▶ **INSTRUCTIONS FOR THE TASK**
Reproduce only what runs from the line containing "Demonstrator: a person" to the line containing "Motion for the" in the records below, inclusive. Keep it exact, and keep the pictures out.

[Records contained in a dataset]
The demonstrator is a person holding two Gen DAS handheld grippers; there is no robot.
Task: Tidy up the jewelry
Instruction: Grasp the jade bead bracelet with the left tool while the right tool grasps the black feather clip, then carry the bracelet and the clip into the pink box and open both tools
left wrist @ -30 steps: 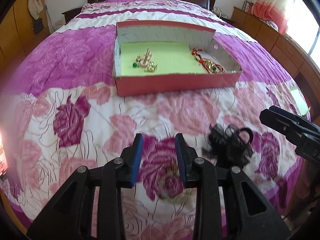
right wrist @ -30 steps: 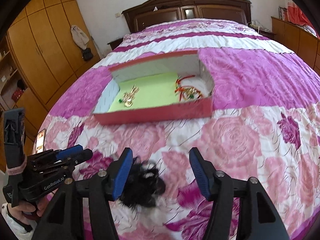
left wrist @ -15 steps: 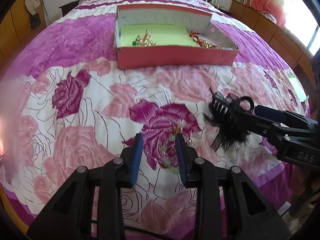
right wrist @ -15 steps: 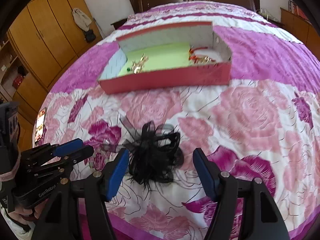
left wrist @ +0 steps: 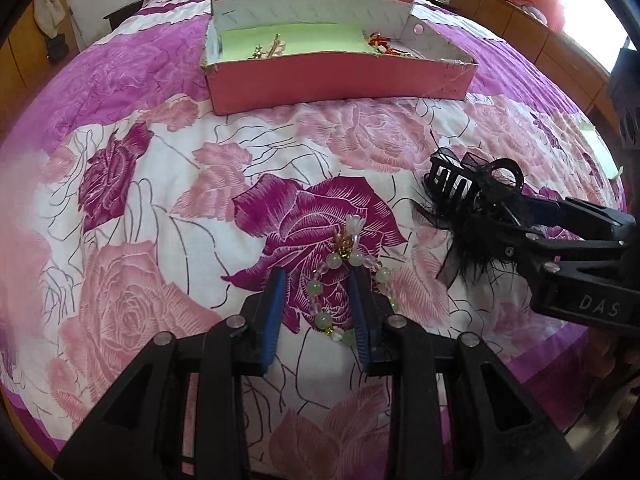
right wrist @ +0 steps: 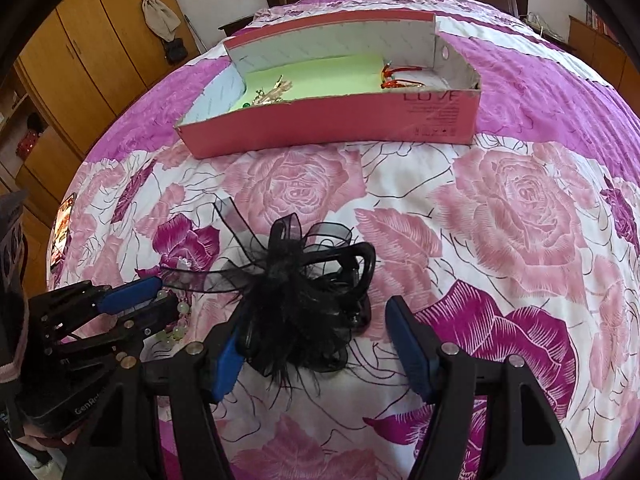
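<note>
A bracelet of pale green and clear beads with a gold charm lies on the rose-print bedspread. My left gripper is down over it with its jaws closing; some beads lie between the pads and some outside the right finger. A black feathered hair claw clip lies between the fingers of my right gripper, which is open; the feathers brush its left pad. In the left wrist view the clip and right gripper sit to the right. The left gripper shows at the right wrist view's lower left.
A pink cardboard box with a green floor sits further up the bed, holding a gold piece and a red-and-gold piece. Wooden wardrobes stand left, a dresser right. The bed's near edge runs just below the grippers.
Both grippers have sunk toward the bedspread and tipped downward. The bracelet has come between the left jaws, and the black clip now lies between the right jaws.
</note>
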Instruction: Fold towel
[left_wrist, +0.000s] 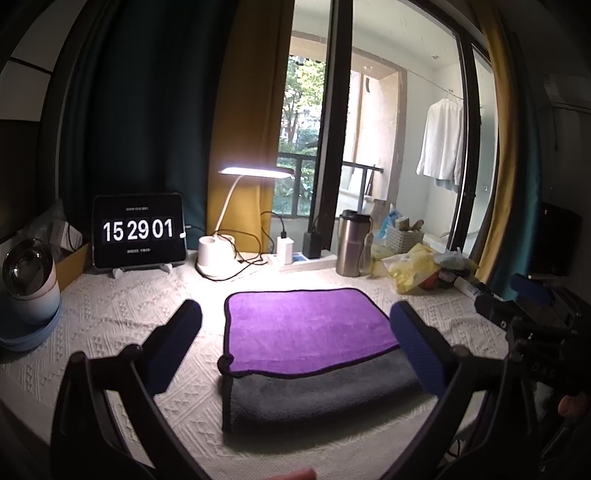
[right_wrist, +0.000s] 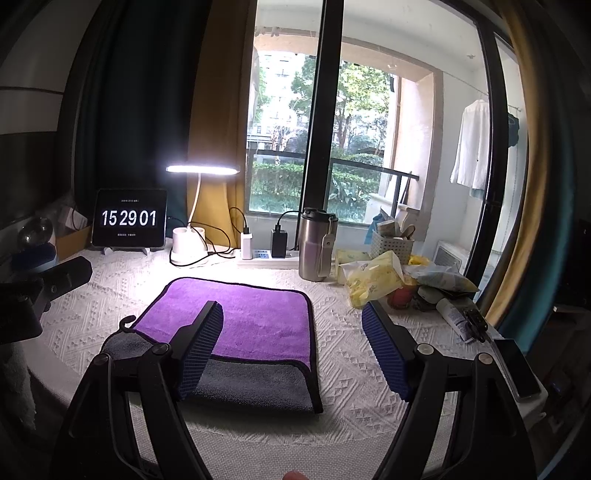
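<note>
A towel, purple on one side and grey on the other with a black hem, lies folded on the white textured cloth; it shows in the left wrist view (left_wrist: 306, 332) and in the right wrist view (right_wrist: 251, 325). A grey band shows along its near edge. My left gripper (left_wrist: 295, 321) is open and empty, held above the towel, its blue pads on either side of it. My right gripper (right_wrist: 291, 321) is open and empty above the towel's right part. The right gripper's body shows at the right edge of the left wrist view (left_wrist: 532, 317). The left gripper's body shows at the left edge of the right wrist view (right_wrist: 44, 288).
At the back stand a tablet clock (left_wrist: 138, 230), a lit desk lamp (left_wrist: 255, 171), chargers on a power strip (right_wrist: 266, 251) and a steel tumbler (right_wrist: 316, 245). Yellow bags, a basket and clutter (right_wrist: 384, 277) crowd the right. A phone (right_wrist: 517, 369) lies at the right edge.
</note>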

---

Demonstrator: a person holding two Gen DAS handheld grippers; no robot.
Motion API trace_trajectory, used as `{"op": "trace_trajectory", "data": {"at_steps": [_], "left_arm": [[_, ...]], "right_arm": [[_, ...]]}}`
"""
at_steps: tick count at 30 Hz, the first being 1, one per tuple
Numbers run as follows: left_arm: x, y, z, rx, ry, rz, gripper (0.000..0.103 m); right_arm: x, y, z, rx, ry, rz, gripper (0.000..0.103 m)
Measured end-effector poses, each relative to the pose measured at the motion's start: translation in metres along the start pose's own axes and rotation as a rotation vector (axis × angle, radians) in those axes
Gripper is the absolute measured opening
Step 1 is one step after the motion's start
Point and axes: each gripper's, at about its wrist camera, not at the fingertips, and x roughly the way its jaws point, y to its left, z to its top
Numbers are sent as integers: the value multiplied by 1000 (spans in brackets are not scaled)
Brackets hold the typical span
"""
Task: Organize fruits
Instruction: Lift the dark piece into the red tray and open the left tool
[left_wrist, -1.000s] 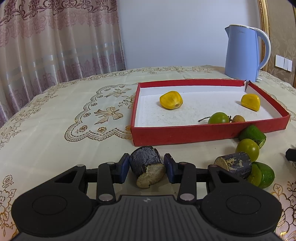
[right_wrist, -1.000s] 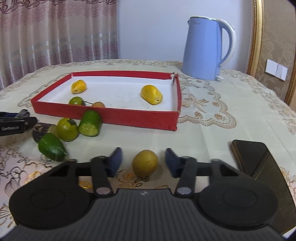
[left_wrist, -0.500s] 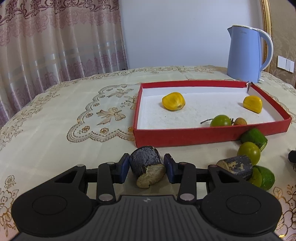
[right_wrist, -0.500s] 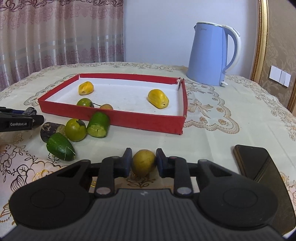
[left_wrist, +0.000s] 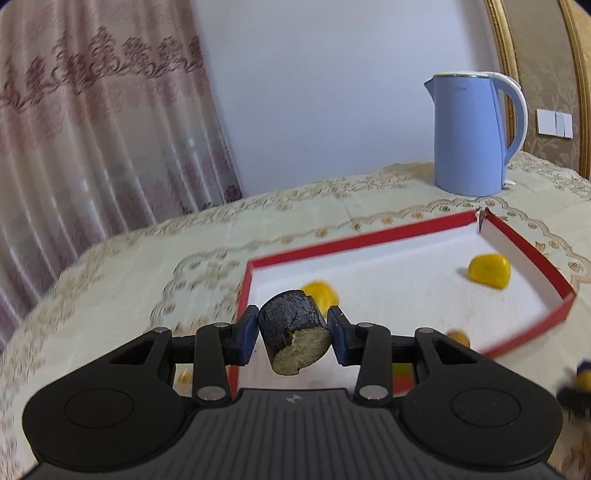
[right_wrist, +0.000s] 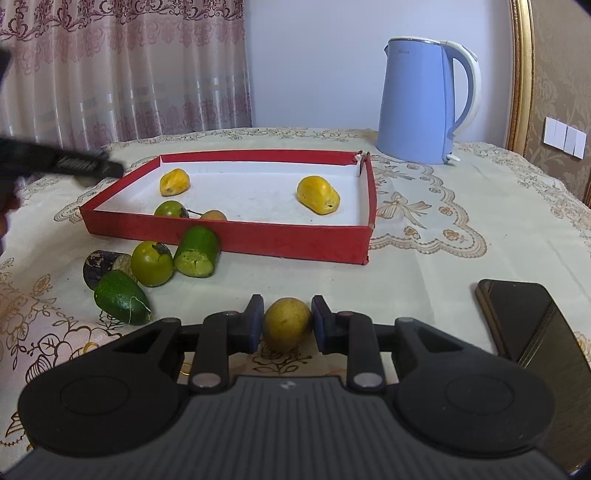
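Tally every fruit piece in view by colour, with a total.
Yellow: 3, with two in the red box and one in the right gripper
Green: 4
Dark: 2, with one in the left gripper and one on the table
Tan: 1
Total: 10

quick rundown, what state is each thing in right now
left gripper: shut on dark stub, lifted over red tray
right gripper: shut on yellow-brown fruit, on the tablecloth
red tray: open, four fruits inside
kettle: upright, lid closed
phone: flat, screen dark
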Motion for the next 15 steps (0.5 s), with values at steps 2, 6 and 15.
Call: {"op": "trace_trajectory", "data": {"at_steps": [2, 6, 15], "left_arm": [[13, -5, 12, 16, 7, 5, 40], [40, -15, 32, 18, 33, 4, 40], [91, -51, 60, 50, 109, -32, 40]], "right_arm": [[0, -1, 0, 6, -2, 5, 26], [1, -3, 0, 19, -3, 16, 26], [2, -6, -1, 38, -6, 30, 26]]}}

▶ **SOLVED EXERCISE**
Demonstrator: a person holding two Gen DAS handheld grippers; no robot.
Motion API trace_trajectory, used as `{"op": "trace_trajectory", "data": {"at_steps": [_], "left_arm": [[_, ...]], "right_arm": [[_, ...]]}}`
"""
at_steps: tick count at 30 Hz, the first being 1, one per tuple
Numbers run as follows: left_arm: x, y, z, rx, ry, rz, gripper (0.000..0.103 m); right_arm: x, y, z, rx, ry, rz, gripper (0.000..0.103 m)
Measured end-effector poses, each relative to the pose measured at the motion's start: translation in metres along the start pose's own axes and rotation as a rotation vector (axis × angle, radians) in those axes
Gripper is the absolute measured opening
Step 1 is one step after the motion's start
Point and axes: each gripper's, at about its wrist camera, not at the fingertips, and x roughly the way its jaws point, y to its left, z to its top
Numbers are sent as integers: the value multiplied by 1000 (spans in brackets are not scaled)
Brackets hold the typical span
"""
Task: Organize fruits
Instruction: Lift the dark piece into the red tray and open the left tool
[left_wrist, -1.000s] 
[right_wrist, -1.000s] 
[left_wrist, -0.500s] 
[right_wrist, -0.500s] 
[left_wrist, +0.000s] 
[right_wrist, +0.000s] 
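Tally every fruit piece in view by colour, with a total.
Yellow: 3, with two in the red box and one in the right gripper
Green: 4
Dark: 2, with one in the left gripper and one on the table
Tan: 1
Total: 10

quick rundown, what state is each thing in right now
left gripper: shut on dark stub, lifted over red tray
right gripper: shut on yellow-brown fruit, on the tablecloth
red tray: open, four fruits inside
kettle: upright, lid closed
phone: flat, screen dark
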Motion for the next 15 steps (0.5 s), with values at steps 2, 6 and 15.

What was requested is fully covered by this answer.